| Activity |
Could you print exactly the lines of the listing below, starting at the line that has "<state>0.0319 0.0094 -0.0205" and ending at the line that has "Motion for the", and only those lines?

»»

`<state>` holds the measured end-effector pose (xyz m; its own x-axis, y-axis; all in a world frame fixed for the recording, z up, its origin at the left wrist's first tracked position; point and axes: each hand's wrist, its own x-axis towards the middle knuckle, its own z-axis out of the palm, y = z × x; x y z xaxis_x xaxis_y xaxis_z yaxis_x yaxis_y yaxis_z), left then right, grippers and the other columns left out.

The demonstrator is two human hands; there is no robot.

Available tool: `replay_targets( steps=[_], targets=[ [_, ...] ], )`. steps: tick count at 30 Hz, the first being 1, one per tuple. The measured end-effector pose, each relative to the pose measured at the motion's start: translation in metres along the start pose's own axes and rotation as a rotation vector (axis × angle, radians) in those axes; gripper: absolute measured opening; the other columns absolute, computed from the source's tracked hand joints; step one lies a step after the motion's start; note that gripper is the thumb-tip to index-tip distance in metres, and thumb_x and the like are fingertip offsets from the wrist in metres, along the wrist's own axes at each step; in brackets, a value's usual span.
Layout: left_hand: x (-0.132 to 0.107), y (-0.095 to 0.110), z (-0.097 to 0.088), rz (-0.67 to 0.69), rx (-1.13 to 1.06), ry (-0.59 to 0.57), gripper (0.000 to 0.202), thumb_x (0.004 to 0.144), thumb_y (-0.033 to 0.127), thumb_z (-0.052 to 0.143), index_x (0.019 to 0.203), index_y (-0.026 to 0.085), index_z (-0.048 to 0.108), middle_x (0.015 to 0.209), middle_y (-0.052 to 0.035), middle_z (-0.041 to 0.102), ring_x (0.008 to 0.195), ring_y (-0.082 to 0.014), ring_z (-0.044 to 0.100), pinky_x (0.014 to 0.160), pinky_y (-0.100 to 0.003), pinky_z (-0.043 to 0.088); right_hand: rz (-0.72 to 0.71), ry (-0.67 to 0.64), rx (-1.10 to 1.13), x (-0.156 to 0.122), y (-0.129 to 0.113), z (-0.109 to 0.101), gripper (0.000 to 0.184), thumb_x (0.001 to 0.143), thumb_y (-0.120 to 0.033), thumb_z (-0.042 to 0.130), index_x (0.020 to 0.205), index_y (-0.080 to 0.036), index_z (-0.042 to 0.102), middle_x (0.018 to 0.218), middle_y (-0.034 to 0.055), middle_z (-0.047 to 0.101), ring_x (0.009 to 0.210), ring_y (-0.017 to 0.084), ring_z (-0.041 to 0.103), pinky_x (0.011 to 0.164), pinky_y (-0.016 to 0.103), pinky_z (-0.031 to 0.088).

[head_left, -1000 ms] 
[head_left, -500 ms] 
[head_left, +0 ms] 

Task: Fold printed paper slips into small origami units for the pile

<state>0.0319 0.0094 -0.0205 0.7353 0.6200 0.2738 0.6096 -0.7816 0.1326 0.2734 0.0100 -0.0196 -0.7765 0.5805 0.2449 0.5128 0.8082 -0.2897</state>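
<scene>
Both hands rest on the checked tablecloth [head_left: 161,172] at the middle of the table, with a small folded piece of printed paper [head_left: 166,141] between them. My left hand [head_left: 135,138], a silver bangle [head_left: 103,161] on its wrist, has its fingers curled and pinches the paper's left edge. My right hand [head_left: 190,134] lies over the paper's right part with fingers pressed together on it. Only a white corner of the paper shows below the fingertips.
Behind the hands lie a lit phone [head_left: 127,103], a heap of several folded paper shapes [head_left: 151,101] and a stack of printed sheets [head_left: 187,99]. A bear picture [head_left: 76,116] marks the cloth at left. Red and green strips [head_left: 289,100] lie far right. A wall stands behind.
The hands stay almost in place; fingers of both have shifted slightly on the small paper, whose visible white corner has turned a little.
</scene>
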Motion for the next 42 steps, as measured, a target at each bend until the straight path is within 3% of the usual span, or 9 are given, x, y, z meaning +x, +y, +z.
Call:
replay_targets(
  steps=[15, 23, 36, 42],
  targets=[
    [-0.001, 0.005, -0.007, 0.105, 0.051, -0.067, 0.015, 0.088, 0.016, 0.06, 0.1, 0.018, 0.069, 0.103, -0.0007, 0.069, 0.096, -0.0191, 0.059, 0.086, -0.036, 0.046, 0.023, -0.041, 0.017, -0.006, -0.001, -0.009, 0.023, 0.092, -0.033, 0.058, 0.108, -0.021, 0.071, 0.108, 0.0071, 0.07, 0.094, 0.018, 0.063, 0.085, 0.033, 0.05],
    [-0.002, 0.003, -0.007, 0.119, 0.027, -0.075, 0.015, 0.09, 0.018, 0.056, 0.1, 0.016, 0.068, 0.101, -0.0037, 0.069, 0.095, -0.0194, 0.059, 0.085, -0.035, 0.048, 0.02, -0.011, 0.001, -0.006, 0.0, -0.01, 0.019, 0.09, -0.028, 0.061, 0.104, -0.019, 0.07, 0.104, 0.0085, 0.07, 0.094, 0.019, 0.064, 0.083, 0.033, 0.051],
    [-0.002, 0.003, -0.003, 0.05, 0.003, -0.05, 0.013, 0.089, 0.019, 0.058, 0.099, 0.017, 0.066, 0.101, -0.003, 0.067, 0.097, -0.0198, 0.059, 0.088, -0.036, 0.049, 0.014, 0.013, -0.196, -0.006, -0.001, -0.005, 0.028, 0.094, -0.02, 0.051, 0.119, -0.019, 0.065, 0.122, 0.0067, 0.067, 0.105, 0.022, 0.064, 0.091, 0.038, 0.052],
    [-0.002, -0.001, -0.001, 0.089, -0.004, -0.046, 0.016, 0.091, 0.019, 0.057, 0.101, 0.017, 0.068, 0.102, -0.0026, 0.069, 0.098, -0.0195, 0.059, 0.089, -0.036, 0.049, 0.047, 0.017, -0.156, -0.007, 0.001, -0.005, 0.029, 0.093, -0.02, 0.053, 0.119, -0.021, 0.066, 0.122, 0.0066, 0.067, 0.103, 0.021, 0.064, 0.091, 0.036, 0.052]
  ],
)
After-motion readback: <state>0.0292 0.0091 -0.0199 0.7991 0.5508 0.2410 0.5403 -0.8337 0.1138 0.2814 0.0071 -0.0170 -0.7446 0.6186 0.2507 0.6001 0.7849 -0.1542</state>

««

| Solution for this task |
<state>0.0319 0.0094 -0.0205 0.7353 0.6200 0.2738 0.6096 -0.7816 0.1326 0.2734 0.0100 -0.0196 -0.7765 0.5805 0.2449 0.5128 0.8082 -0.2897</state>
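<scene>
Both hands rest on the checked tablecloth [head_left: 161,172] at the middle of the table, with a small folded piece of printed paper [head_left: 166,141] between them. My left hand [head_left: 135,138], a silver bangle [head_left: 103,161] on its wrist, has its fingers curled and pinches the paper's left edge. My right hand [head_left: 190,134] lies over the paper's right part with fingers pressed together on it. Only a white corner of the paper shows below the fingertips.
Behind the hands lie a lit phone [head_left: 127,103], a heap of several folded paper shapes [head_left: 151,101] and a stack of printed sheets [head_left: 187,99]. A bear picture [head_left: 76,116] marks the cloth at left. Red and green strips [head_left: 289,100] lie far right. A wall stands behind.
The hands stay almost in place; fingers of both have shifted slightly on the small paper, whose visible white corner has turned a little.
</scene>
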Motion for the next 42 steps, as measured, a target at each bend until the straight path is within 3% of the usual span, or 9 are given, x, y, z meaning +x, +y, +z.

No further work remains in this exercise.